People, how do you protect your pictures? I knew this was going to happen..there was something completely absurd about those hundreds and thousands and lakhs of pictures out there on facebook and the ease with which I could copy anyone's picture onto my harddrive was a bit disturbing and still is.

Incident - album of postcards, not my pictures per se, but that Seriously Awesome series if you remember. Some cow in my class has her status update as her blogpost, so I clicked on it and imagine my surpirse, when there were MY pictures, up there. To be fair, she didn't say she's taken them, it was about how she wants a camera and wants to take pictures like that(would be smug if I wasn't so cheesed off.) Fair enough, but there was absolutey no link back to my page, or creditaion to me and it hit me somehwere in my gut and I went do I even have a right over those pictures anymore? What good is 'owning' them if they'vwe been saved several times over and passed off as other people's own? Ofcourse I called her and told her to take them down ASAP but it's besides the point no?

Let me give my my photo history, as a kid, growing up right through my teenage years I used to absolutely hate, detest, abhor bieng photographed. Maybe I was shy or didn't photograph well or had weight issues or whatever, but most of the snaps are of half my face, my hands covering my face and other such cranky poses. Then round about the time I turned 17 we got a digital camera, and since then, I've been chronicling - family shindigs and the rest, and off late my amateur photography has taken off, in the sense that there are albums and albums or blurry pictures of puddles and birds etc..you get the idea?

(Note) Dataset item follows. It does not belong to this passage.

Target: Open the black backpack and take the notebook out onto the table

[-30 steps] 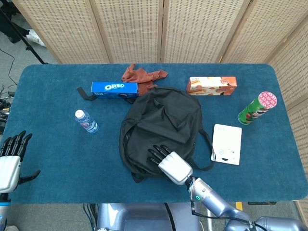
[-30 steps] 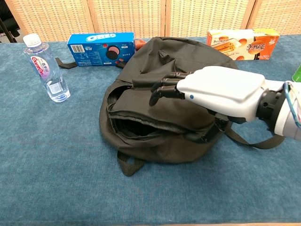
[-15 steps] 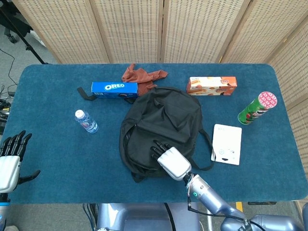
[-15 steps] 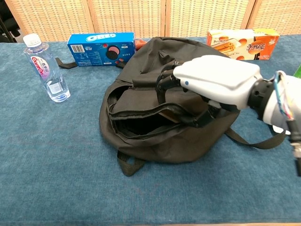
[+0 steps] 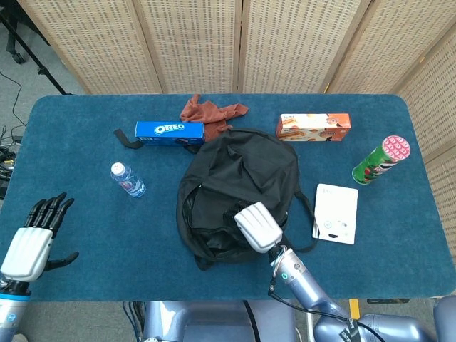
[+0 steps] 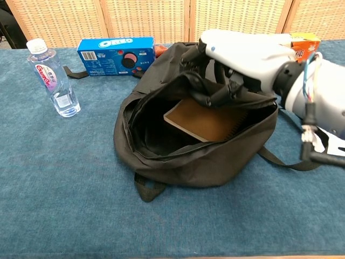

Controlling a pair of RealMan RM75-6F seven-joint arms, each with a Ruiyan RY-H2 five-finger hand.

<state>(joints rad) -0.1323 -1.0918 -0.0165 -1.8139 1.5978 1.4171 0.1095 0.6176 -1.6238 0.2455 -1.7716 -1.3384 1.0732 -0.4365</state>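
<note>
Black fingers [image 6: 207, 100] of right hand [image 6: 242, 54] grip upper flap of black backpack [image 6: 178, 156], holding it lifted, mouth gaping; brown spiral notebook [image 6: 207, 123] lies inside. Left hand [image 5: 32, 246] hovers at table [image 5: 107, 235] edge, holding nothing, fingers spread

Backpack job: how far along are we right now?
Done: the black backpack gapes open, its upper flap lifted by the right hand, which grips the edge. In hand: that hand holds the opening wide, exposing the brown notebook inside. Left: the notebook is not yet out on the table. The left hand hovers open at the table's near-left edge.
</note>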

Now the thing is, over the past year or so I've been having quite a ball. Just generally, I'm happy wiith who I am and my day to day etc and I think that has a big deal to do with my willingness to pose for snaps now. It really is true the whole, "feel good inside look better on the outside." Even then, it's mostly me taking pictures of everyone else, and I collect them and every couple of months I'll put up an album of say 40 pictures with maybe 2-3 of me.

But now I'm pissed off. It's a primordial thing, to protect oneself, hence I relish the anonymity of the blog. yet, how do I protect the content on this too? On one level, I tell myself not to be so self important, no one's going to borther, but evidently that's doesn't happen not because I'm super interesting but because people are bored and have WAY to much time to spend online, myself included. Pictures DO speak a thousand words, and I've been quietly deleting those albums barring a few.

Am I paranoid? I think not. Becasue I never really took to facebook anyway. It was always a voyeur thing, and only very occassionally a keep-in-touch thing which I'm not that hung over anyway because the people I want to be in touch with I am.

So creative commons I get, but what difference does putting that c on the corner make?The damage would already be done right?